How does RNA polymerase read the template strand? In the 3' to 5' direction and produces a transcription in the 5' to 3' direction identical in the the sequence to the bottom coding strand
What does unwinding DNA do? Create a transcription bubble (Chromatin has to undergo chromatin remodeling)
What does SSB do? Prevents reannealing
What needs to be recognized for transcription to occur and what needs to be present in the proceeding nt? Promoter has to be recognized and a 3' OH needs to be on the proceeding nt for continued polymerization
What happens to the incoming nucleoside triphosphate? At the alpha, the 3'OH undergoes a nucleophillic attack of incoming NTP.
After reaction occurs what is released? Pyrophosphate (PPi) which almost instantaneously cleaved into 2 inorganic phosphates (Pi) thereby driving the reaction irreversibly
What does the prokaryotic system transcription require? Requires assembly of a # of polypeptide chains
E. Coli RNA polymerase subunits alpha=holoenzyme assembly; initiation. beta=Nucleotide binding; chain initiation & elongation, 5'-3' RNA synthesis. b'=binding to DNA template(strong affinity for DNA, helps b latch on) sigma=recog & binding to promoters; open promoter complex
When can sigma be discarded? At point of initiation, only core needed for elongation & termination
RNA polymerase I 14 subunits, nucleolus, produces rRNA precursors, resistant to inhibition by alpha-amanitin.
RNA polymerase II 12 subunits, nucleus, precursor to mRNA, sensitive to alpha-amanitin
RNA polymerase III 17 subunits, nucleus, synthesizes 5SrRNA, tRNA & small RNAs, moderated sensitivity to alpha-amanitin
What do all 3 RNA polymerase have in common? All 3 have a common large subunit (lots of resemblance to B & B' of Pro)
Large subunit of RNA polymerase II At the C terminus domain, there is a repeat 7-amino acid peptide: CTD domain; 2 large subunits=claw like, small subunits cluster on the periphery of large subunits
Termination rho-independent rho-independent: does not require rho factor, intrinsic secondary structure (stem-loop) that is created by newly synthesized RNA. Induces RNA pol to pause. Stem loop is rich in GC residues followed by poly U tract.

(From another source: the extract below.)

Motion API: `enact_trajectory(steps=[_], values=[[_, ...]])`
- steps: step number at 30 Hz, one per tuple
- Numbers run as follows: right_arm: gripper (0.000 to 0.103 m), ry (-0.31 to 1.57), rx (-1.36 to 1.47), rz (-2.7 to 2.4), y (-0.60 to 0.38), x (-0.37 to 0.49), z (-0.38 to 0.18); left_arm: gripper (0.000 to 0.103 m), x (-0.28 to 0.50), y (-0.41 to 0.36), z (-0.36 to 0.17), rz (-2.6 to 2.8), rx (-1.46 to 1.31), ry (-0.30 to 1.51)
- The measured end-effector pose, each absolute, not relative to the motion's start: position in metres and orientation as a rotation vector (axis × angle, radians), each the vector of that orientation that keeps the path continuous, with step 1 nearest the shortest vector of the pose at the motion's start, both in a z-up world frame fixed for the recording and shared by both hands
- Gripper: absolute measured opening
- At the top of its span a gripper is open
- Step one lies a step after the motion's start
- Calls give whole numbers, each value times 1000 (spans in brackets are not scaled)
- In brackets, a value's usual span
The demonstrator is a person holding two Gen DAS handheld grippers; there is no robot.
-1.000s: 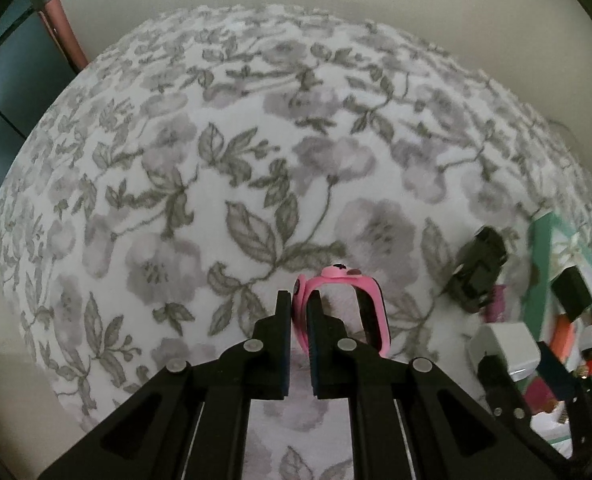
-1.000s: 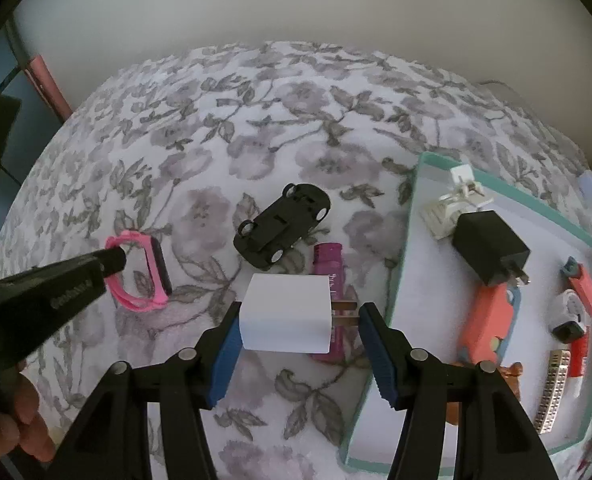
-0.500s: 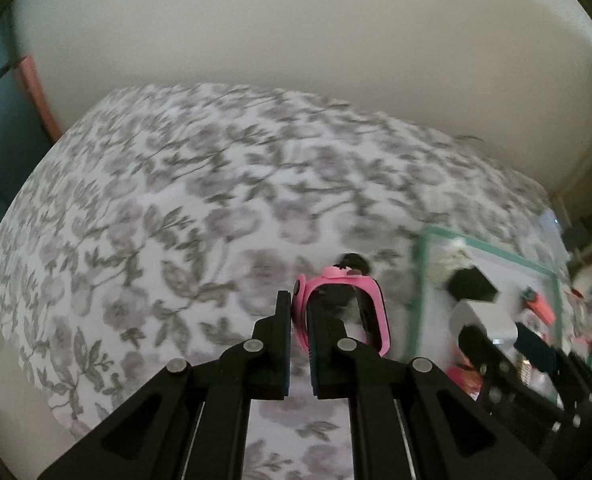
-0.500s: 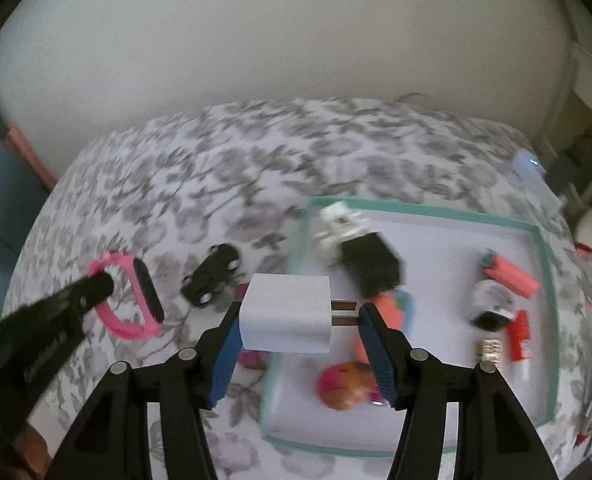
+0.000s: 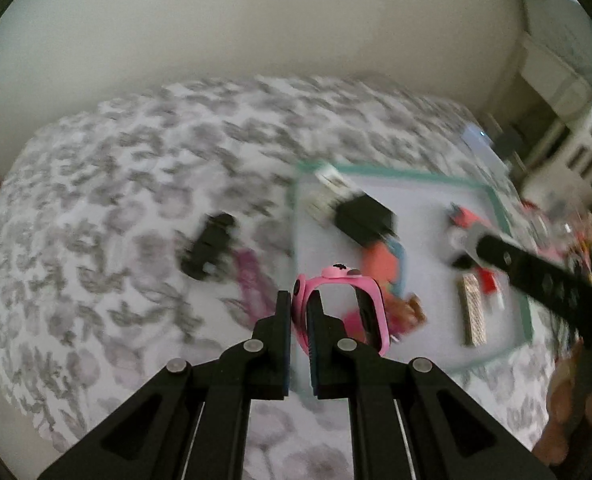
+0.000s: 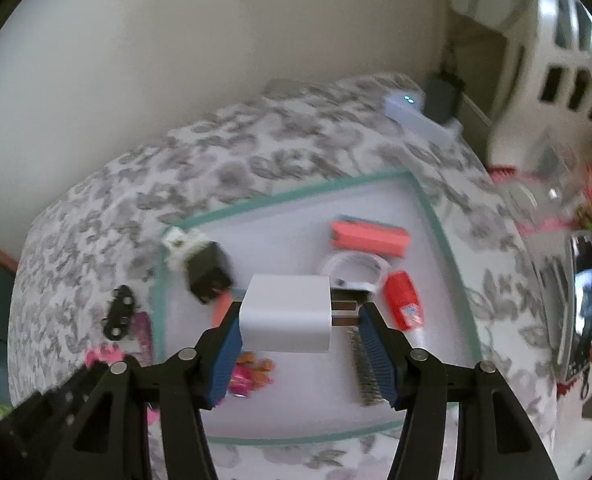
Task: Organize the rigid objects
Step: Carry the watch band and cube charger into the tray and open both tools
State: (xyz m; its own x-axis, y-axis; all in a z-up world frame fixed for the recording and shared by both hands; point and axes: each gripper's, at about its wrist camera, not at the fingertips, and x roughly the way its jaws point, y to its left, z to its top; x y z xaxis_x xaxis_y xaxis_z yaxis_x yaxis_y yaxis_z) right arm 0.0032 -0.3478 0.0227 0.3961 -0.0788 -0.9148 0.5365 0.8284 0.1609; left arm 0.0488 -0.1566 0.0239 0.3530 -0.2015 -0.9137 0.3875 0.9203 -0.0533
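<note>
My left claw (image 5: 299, 312) is clamped tight on the strap of a pink watch (image 5: 341, 308), the band pinched between the two black fingers with the loop standing up ahead of them, in the air over the near left edge of the tray (image 5: 395, 174). My right claw (image 6: 299, 320) grips a white charger block (image 6: 286, 312) across its length, one blue pad on the flat back of the block and the other against the tips of its two prongs, and from its own camera it hangs above the middle of the tray. The tray is a white sheet with a teal border lying on a surface covered in grey floral cloth (image 5: 116, 184); whether that is a table or a bed I cannot tell. On the tray I see a black charger (image 6: 208, 274) touching a small white plug (image 6: 178, 246) near the far left corner, a coral-red box (image 6: 369, 238), a white ring-shaped thing (image 6: 351, 268), a red-and-white tube (image 6: 403, 306), a long ridged strip (image 6: 365, 372) partly hidden behind my right claw, and a small pink and orange toy (image 6: 250, 374), too blurred to name. Off the tray to the left lie a black toy car (image 5: 210, 246) and, just beside it, a magenta stick (image 5: 252, 276). Both views are smeared.
</note>
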Motion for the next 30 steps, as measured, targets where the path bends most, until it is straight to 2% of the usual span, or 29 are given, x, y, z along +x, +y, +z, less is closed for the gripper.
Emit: enact_trajectory(steps=[14,30], values=[[61,1273,460,-387,-347,6,-24,8,23,-201,-30,-463,309,1310],[61,1329,422,-346,-333,13,-38,8,49,-208,-64,-376,293,1341]])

Inhibitors of Transcription Actinomycin D: Both Pro & Euk, intercalator b/w G & C. Rifampicin: blocks B subunit in Pro system. Alpha-amantinin: inhibits RNA pol II in Euk
What does the 5' cap structure enable in Euk? Enables mRNA to be recognized by the initiation factor eIF-4F. Cap contributes to the integrity & stability of mRNAs by protecting the 5' ends from attack by phosphatases & %' exonucleases
Describe the process of polyadenylation Poly A tail is added post-transcriptionally to 3' end of Euk mRNA by poly A polymerase. Site of polyadenylation is determined by the hexanucleotide AAUAAA.

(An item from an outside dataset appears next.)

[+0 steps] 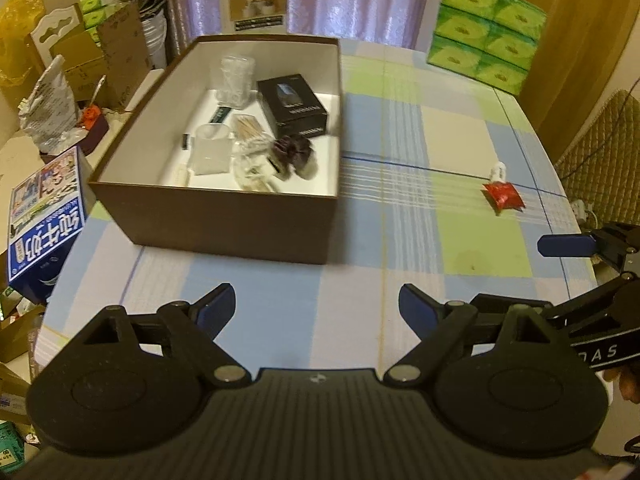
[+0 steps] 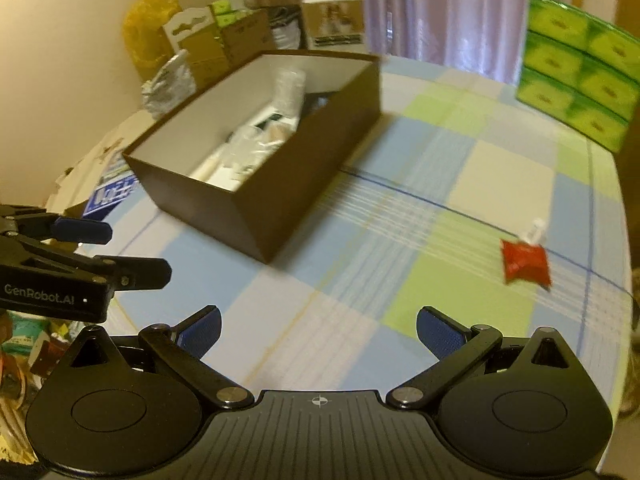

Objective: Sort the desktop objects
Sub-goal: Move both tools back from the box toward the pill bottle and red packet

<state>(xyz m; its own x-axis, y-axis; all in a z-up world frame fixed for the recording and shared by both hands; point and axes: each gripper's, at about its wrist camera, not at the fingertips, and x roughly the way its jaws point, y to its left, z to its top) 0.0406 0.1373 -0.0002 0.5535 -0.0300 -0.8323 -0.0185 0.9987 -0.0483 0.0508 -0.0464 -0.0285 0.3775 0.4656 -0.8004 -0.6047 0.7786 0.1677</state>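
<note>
Brown cardboard makes up the open box [image 1: 224,220] that sits toward the far left part of the desk [image 1: 440,248], which is covered in a blue, green and cream checked cloth. Inside the box I can see a black carton [image 1: 294,106], a clear ribbed container [image 1: 236,78], a bundle of wooden sticks [image 1: 250,126], a translucent cup [image 1: 212,154] and a dark scrunchie-like thing [image 1: 294,152], all crowded on the white floor of the box.

Out on the cloth near the right edge of the desk lies a red sachet [image 1: 503,197] with a small white cap [image 1: 498,170] at its far end, well apart from the box.

My left gripper [image 1: 316,312] hangs above the near edge of the desk with its blue-padded fingers spread wide and nothing between them. My right gripper [image 2: 318,332] is likewise wide apart and empty, over the near edge, with the sachet ahead and to its right.

A stack of green tissue packs [image 1: 486,30] stands at the far right corner. A blue milk carton [image 1: 46,216] lies just off the left edge beside the box. A white-and-gold box [image 1: 254,0] stands behind the far edge.
</note>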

What does polyadenylation do? Enhances mRNA stability by protecting it against degradation mediated by 3' exonuclease. It has been postulated to aid in mRNA transport from nucleus to cytoplasm (histone mRNAs lack a poly A-tail)
RNA editing Introns are removed
How is rRNA transcript in Prokaryotes synthesized? As a longer precursor of 30S: contains rRNA-16S, 23S & 5S rRNA
How is rRNA transcribed in Eukaryotes? 35S & 47S (larger precursor)- 18S, 28S and 5.8S
How is tRNA spliced? BY RNase P which is an endonuclease that recognizes tertiary structures of primary transcript to effect change at 5' end of the tRNA precursor.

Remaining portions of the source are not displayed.